▶ **TASK TO COMPLETE**: Leave the pictures out and restate every line below exactly.

[DATASET CONTENT Boundary: Start]

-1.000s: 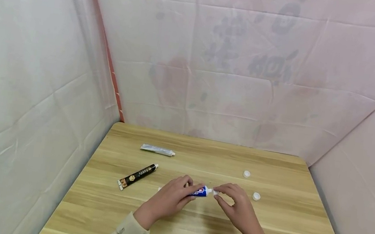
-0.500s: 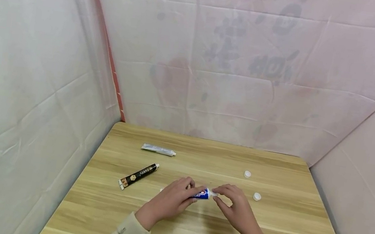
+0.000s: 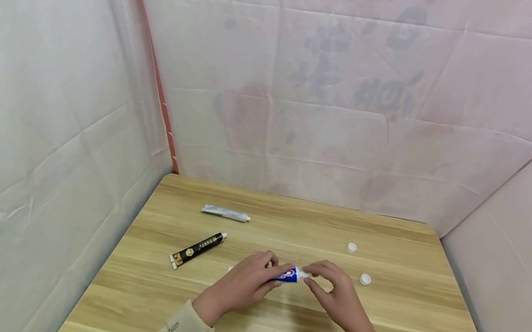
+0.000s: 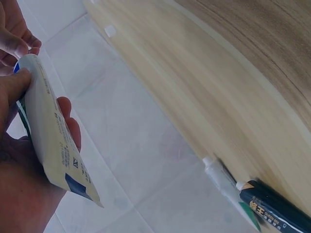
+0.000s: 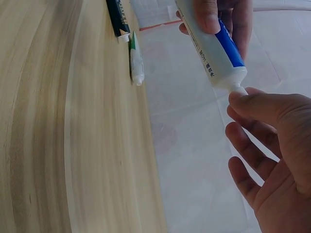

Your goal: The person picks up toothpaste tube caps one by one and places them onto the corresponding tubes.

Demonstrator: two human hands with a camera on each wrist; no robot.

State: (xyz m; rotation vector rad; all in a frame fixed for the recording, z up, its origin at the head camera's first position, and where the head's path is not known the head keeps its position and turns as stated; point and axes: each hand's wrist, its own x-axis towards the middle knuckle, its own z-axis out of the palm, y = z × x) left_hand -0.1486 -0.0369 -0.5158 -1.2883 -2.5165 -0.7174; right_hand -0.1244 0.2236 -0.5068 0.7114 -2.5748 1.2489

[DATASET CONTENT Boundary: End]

▶ **EXERCISE RESULT**:
-1.000s: 
-0.500s: 
+0.000s: 
+0.000s: 
+0.000s: 

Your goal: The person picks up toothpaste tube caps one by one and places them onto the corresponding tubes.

Demonstrator: two human hands with a camera on each wrist; no robot.

State: (xyz m; rotation vector rad; all in a frame fixed for the recording, z up, its origin at the head camera's first position, and where the head's path is not known the head keeps its position and turns as stated; point and axes: each hand's wrist, its own x-axis towards the middle knuckle, its own z-axis out of the palm, y = z × x) left_hand -0.1486 -0.0369 -0.5158 -1.2883 -2.5165 -0.7174; right_hand -0.1244 0.2236 -0.5068 0.7114 -2.5748 1.2489

Nothing further is required for this exercise.